Réponse aux urgences humanitaires : Des acteurs en formation à Sikasso

Depuis 2012, le Mali vit une crise socio-politique complexe, des conflits armés et intercommunautaires dans le Nord et le Centre du pays. Cette crise multidimensionnelle, qui s’étend également sur des régions du Sud, perturbe le fonctionnement des services sociaux de base. Elle provoque un mouvement massif des populations tant à l’intérieur du pays que vers les pays voisins.

Publié vendredi 07 février 2025 à 08:16
Réponse aux urgences humanitaires : Des acteurs en formation à Sikasso

Les participants après l’ouverture de la formation 

 

C’est dans le but de faire face à ces multiples défis humanitaires que la Direction nationale du développement social (DNDS), en partenariat avec la Section opération de terrain et urgence de l’Unicef, organise, du 5 au 7 février à Sikasso, un atelier de formation en faveur des représentants des services techniques sectoriels intervenant dans l’humanitaire dans les Régions de  Sikasso, Bougouni et Koutiala.

La cérémonie d’ouverture était présidée par le conseiller aux affaires administratives et juridiques du gouverneur de Sikasso, Amadou Soumaré. Il avait à ses côtés le chef du bureau de zone Unicef des régions de Bougouni, Koutiala et Sikasso, le Pr Abdoulaye Touré, le directeur national adjoint du développement social, Kassoum Keita et de nombreux invités.

La session de formation s’emploie à améliorer les connaissances et les compétences du personnel des services techniques intervenant dans l’action humanitaire. Ce qui contribuera à une réponse d’urgence efficace et adaptée aux crises humanitaires en se basant sur une analyse des risques et des capacités régionales et nationales.


À l’entame de son intervention, le conseiller aux affaires administratives et juridiques a reconnu que Sikasso, tout comme beaucoup d’autres régions du Mali, est confronté à divers défis, à savoir les catastrophes naturelles, les crises sanitaires et d’autres situations d’urgence qui peuvent survenir à tout moment.


 «Il est donc essentiel que nous soyons bien préparés et que nous sachions comment réagir de manière efficace et coordonnée», a affirmé Amadou Soumaré. S’exprimant sur la gestion des crises et catastrophes, Amadou Soumaré a remercié et félicité les communautés pour leur résilience et l’ensemble des partenaires techniques et financiers qui ont appuyé l’État en apportant leur aide et assistance aux nombreuses victimes des crises et catastrophes.

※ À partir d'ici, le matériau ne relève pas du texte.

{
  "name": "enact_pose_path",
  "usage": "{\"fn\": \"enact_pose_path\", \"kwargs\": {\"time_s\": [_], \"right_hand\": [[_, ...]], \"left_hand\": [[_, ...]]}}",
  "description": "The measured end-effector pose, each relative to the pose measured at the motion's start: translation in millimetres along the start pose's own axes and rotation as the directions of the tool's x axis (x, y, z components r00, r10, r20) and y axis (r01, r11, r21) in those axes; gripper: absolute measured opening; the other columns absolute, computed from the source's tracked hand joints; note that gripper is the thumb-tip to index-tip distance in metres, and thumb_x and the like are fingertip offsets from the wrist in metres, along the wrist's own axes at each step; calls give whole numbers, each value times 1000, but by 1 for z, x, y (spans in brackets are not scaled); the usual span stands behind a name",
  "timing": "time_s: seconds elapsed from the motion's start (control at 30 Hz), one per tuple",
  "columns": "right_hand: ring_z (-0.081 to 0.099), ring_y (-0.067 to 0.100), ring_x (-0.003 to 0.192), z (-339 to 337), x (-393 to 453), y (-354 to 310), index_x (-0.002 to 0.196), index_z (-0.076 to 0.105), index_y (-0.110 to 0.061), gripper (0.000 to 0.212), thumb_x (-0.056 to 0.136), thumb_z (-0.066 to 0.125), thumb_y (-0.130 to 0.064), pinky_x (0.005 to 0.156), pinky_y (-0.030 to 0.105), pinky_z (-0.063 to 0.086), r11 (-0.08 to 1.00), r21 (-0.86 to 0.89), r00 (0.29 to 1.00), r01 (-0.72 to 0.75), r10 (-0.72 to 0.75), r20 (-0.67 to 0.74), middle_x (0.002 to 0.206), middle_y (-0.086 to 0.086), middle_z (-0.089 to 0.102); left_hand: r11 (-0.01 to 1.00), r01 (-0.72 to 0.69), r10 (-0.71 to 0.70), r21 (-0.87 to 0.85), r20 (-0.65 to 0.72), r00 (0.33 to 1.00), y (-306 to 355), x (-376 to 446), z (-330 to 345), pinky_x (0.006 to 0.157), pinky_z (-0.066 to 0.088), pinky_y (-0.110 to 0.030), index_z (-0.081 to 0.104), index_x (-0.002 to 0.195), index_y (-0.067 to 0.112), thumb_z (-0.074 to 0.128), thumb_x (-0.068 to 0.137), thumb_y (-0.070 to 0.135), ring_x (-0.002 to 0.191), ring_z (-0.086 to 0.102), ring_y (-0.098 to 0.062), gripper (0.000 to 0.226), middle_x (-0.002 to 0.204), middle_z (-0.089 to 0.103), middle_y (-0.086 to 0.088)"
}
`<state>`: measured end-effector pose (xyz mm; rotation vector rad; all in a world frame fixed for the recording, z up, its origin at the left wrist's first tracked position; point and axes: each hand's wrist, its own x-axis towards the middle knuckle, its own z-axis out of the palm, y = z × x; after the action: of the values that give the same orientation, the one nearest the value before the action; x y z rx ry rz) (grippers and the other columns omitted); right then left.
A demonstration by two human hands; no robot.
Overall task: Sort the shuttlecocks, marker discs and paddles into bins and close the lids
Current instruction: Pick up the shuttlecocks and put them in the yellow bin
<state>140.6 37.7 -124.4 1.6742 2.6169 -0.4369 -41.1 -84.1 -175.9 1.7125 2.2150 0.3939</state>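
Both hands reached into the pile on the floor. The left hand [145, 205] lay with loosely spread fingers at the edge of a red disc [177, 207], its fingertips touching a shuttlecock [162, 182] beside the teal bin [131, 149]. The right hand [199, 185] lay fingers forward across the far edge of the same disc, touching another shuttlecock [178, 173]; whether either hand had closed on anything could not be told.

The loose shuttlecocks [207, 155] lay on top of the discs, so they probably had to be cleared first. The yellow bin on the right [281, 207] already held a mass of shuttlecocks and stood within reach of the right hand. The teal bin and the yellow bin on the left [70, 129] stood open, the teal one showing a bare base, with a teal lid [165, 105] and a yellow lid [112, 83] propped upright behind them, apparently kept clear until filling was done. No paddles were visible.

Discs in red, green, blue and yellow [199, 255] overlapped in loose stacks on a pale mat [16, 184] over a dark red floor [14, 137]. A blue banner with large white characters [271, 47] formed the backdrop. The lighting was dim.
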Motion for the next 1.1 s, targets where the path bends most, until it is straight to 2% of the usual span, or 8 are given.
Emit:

À cet effet, il a adressé une mention spéciale à la section coordination des urgences de l’Unicef pour le dispositif de gestion des urgences mis en place dans plusieurs régions. Le conseiller aux affaires administratives et juridiques du gouverneur de Sikasso a également remercié l’Unicef pour son accompagnement technique et financier et surtout son appui pour la tenue de l’atelier.  De son côté, le chef du bureau de zone Unicef des Régions de Bougouni, Koutiala et Sikasso, le Pr Abdoulaye Touré, a souligné quelques défis liés à la crise humanitaire que vit notre pays.

«Sur un total de 330.713 personnes déplacées internes au Mali en mai 2024, 58% sont des enfants et 26% des femmes. Ces nombres ne sont pas uniquement des données démographiques, ce sont des vies brisées, des familles déracinées, des communautés en quête de sécurité et de dignité…», a-t-il précisé. 
Par ailleurs, il a souligné l’importance du partenariat entre son organisation et la DNDS. «Ce moment est un appel à l’action, non seulement pour répondre à l’urgence sociale, mais surtout pour préparer un avenir où chaque enfant, chaque femme et chaque homme puisse vivre en sécurité et en prospérité», dira le Pr Abdoulaye Touré. 


Pour le directeur national adjoint du développement social, cet atelier est le début d’une série de formations qui concernera deux autres régions (Kayes et Koulikoro). Kassoum Keita a exhorté les participants à accorder une attention particulière aux différents points qui seront développés.

Il s’agit, entre autres, du cadrage de l’action humanitaire, des procédures de préparation aux urgences, de la chaîne logistique et d’approvisionnement dans le contexte de crise. S’y ajoutent la protection contre l’exploitation et les abus sexuels, ainsi que la communication et le plaidoyer humanitaire.